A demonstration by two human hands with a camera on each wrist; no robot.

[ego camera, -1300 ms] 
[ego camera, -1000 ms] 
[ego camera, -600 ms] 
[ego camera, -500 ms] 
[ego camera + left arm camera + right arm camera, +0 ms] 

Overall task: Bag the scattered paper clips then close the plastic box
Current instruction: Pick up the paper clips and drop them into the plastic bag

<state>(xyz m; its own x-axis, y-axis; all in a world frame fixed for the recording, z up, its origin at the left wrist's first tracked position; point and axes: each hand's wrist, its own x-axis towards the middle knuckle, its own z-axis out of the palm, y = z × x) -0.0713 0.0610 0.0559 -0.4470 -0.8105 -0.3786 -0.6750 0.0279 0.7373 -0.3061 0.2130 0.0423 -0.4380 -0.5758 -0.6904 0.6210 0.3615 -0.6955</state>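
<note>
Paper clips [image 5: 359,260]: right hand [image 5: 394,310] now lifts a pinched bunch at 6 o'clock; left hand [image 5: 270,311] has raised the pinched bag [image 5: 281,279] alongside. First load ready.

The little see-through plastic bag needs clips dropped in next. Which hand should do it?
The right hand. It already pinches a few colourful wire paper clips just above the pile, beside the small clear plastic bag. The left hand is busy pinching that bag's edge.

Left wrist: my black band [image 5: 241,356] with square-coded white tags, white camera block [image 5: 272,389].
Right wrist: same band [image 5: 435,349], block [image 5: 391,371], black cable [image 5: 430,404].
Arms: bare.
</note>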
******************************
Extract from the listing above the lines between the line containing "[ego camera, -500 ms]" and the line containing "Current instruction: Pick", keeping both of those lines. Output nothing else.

[ego camera, -500 ms] 
[ego camera + left arm camera + right arm camera, +0 ms] 

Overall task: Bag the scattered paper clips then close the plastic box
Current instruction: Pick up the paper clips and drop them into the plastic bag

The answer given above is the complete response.